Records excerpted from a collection
Content starts

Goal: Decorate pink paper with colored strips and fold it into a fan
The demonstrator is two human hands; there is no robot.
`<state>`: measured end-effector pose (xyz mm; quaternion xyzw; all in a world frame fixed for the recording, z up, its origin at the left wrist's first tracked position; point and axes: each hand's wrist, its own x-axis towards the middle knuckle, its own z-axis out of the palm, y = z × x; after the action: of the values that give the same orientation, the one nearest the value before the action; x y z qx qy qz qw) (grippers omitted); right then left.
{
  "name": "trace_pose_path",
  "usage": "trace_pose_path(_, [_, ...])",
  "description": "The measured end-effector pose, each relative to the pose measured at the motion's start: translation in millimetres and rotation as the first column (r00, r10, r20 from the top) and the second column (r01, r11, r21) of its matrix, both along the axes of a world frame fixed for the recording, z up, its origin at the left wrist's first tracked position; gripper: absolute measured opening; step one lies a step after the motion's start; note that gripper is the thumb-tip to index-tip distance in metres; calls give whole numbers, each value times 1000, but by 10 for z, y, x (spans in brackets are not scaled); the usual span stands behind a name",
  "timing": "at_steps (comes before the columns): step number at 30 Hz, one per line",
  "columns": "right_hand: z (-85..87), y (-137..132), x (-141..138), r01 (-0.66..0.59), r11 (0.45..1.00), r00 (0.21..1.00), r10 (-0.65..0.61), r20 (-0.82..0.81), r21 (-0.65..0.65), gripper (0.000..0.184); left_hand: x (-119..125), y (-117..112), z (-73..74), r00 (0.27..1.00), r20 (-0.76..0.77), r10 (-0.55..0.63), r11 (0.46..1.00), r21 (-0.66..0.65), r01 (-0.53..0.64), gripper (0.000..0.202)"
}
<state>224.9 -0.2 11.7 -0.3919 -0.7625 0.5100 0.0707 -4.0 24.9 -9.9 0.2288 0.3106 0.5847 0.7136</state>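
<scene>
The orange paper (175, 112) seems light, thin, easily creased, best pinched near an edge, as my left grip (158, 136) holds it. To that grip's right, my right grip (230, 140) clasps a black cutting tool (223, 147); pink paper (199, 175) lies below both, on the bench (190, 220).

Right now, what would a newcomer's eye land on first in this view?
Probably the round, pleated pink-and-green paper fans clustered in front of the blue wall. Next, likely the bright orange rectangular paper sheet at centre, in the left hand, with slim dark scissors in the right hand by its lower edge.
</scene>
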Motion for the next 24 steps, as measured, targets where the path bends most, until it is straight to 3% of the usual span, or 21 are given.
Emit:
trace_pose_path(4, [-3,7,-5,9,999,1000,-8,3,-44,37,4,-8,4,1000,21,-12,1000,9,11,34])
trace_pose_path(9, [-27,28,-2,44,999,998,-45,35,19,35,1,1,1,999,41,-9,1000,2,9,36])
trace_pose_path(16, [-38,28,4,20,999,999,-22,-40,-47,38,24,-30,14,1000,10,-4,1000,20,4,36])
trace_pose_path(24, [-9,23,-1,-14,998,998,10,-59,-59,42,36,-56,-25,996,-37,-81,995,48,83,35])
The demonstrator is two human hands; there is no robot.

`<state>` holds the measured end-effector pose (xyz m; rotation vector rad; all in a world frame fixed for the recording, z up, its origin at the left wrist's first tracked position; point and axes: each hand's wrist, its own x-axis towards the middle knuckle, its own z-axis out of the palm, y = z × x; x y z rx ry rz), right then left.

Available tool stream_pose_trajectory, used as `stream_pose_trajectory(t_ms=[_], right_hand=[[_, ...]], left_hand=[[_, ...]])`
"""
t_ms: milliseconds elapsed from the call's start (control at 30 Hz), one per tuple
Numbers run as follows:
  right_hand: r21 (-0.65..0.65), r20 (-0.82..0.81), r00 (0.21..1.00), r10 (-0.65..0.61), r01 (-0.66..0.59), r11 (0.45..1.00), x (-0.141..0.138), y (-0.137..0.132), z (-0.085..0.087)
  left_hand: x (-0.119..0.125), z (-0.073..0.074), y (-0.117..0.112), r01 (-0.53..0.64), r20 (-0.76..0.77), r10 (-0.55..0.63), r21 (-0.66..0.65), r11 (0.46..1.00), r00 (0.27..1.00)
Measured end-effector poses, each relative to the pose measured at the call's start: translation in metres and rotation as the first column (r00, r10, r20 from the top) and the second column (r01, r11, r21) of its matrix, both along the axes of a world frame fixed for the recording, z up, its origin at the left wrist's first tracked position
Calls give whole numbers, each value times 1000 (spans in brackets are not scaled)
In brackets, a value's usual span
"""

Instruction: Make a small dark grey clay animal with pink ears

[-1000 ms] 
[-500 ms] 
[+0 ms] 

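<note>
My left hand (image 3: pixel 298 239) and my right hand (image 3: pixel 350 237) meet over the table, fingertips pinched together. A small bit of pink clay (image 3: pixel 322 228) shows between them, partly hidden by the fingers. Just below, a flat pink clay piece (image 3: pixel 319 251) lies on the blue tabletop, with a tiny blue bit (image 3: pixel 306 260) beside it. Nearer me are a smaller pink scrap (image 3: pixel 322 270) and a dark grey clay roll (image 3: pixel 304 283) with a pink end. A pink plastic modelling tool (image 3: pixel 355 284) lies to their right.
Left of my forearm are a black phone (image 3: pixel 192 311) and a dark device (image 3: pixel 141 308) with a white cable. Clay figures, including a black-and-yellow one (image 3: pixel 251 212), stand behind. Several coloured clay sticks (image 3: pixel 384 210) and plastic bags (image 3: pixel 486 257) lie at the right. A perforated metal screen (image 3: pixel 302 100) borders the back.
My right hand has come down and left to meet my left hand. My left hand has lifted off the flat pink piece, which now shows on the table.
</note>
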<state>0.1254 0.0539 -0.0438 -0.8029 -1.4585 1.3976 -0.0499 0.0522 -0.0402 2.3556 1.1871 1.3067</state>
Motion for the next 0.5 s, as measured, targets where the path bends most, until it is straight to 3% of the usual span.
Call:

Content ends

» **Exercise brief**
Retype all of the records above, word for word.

» **Answer to this problem**
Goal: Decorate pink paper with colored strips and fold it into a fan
The demonstrator is two human hands; there is no robot.
`<state>`: measured end-effector pose (xyz mm; quaternion xyzw; all in a world frame fixed for the recording, z up, its origin at the left wrist's first tracked position; point and axes: each hand's wrist, its own x-axis towards the middle knuckle, its own z-axis out of the palm, y = z × x; after the action: of the values that give the same orientation, the one nearest the value before the action; x y z qx qy qz qw) (grippers omitted); right then left.
{
  "name": "trace_pose_path",
  "usage": "trace_pose_path(_, [_, ...])",
  "description": "The measured end-effector pose, each relative to the pose measured at the motion's start: translation in millimetres and rotation as the first column (r00, r10, r20 from the top) and the second column (r01, r11, r21) of its matrix, both along the axes of a world frame fixed for the recording, z up, its origin at the left wrist's first tracked position; gripper: absolute measured opening; step one lies a step after the motion's start; note that gripper is the thumb-tip to index-tip distance in metres; calls give whole numbers, each value times 1000, but by 10 for z, y, x (spans in brackets are not scaled); the usual span stands behind a name",
  "timing": "at_steps (comes before the columns): step number at 30 Hz, one per line",
  "columns": "right_hand: z (-85..87), y (-137..132), x (-141..138), r01 (-0.66..0.59), r11 (0.45..1.00), r00 (0.21..1.00), r10 (-0.65..0.61), r20 (-0.82..0.81), r21 (-0.65..0.65), gripper (0.000..0.184); left_hand: x (-119..125), y (-117..112), z (-73..74), r00 (0.27..1.00), r20 (-0.76..0.77), r10 (-0.55..0.63), r11 (0.46..1.00), r21 (-0.66..0.65), r01 (-0.53..0.64), gripper (0.000..0.202)"
}
<state>224.9 -0.2 11.7 -0.3919 -0.7625 0.5100 0.0707 -4.0 24.9 -9.9 0.2288 0.3106 0.5847 0.7136</state>
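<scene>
The orange paper (175, 112) seems light, thin, easily creased, best pinched near an edge, as my left grip (158, 136) holds it. To that grip's right, my right grip (230, 140) clasps a black cutting tool (223, 147); pink paper (199, 175) lies below both, on the bench (190, 220).

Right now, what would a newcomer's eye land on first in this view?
Probably the round, pleated pink-and-green paper fans clustered in front of the blue wall. Next, likely the bright orange rectangular paper sheet at centre, in the left hand, with slim dark scissors in the right hand by its lower edge.
</scene>
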Motion for the next 24 steps, as measured, targets where the path bends most, until it is straight to 3% of the usual span, or 21 are given.
Emit:
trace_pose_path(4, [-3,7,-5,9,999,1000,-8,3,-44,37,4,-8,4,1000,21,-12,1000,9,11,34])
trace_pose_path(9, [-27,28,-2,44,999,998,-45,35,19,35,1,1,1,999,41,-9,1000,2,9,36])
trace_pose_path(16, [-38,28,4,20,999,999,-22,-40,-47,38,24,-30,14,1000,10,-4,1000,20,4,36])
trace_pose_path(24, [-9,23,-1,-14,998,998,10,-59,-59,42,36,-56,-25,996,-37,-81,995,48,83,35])
The demonstrator is two human hands; there is no robot.

`<state>` holds the measured end-effector pose (xyz m; rotation vector rad; all in a world frame fixed for the recording, z up, its origin at the left wrist's first tracked position; point and axes: each hand's wrist, its own x-axis towards the middle knuckle, its own z-axis out of the palm, y = z × x; x y z rx ry rz), right then left.

Available tool stream_pose_trajectory, used as `stream_pose_trajectory(t_ms=[_], right_hand=[[_, ...]], left_hand=[[_, ...]])`
"""
t_ms: milliseconds elapsed from the call's start (control at 30 Hz), one per tuple
Numbers run as follows:
  right_hand: r21 (-0.65..0.65), r20 (-0.82..0.81), r00 (0.21..1.00), r10 (-0.65..0.61), r01 (-0.66..0.59), r11 (0.45..1.00), x (-0.141..0.138), y (-0.137..0.132), z (-0.085..0.087)
  left_hand: x (-0.119..0.125), z (-0.073..0.074), y (-0.117..0.112), r01 (-0.53..0.64), r20 (-0.76..0.77), r10 (-0.55..0.63), r21 (-0.66..0.65), r11 (0.46..1.00), r00 (0.27..1.00)
Measured end-effector poses, each relative to the pose measured at the call's start: translation in metres and rotation as the first column (r00, r10, r20 from the top) and the second column (r01, r11, r21) of its matrix, both along the axes of a world frame fixed for the recording, z up, its origin at the left wrist's first tracked position
Calls give whole numbers, each value times 1000 (spans in brackets are not scaled)
In brackets, a value's usual span
"""

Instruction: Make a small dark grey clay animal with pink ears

[-1000 ms] 
[-500 ms] 
[+0 ms] 

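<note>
My left hand (image 3: pixel 298 239) and my right hand (image 3: pixel 350 237) meet over the table, fingertips pinched together. A small bit of pink clay (image 3: pixel 322 228) shows between them, partly hidden by the fingers. Just below, a flat pink clay piece (image 3: pixel 319 251) lies on the blue tabletop, with a tiny blue bit (image 3: pixel 306 260) beside it. Nearer me are a smaller pink scrap (image 3: pixel 322 270) and a dark grey clay roll (image 3: pixel 304 283) with a pink end. A pink plastic modelling tool (image 3: pixel 355 284) lies to their right.
Left of my forearm are a black phone (image 3: pixel 192 311) and a dark device (image 3: pixel 141 308) with a white cable. Clay figures, including a black-and-yellow one (image 3: pixel 251 212), stand behind. Several coloured clay sticks (image 3: pixel 384 210) and plastic bags (image 3: pixel 486 257) lie at the right. A perforated metal screen (image 3: pixel 302 100) borders the back.
My right hand has come down and left to meet my left hand. My left hand has lifted off the flat pink piece, which now shows on the table.
</note>
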<state>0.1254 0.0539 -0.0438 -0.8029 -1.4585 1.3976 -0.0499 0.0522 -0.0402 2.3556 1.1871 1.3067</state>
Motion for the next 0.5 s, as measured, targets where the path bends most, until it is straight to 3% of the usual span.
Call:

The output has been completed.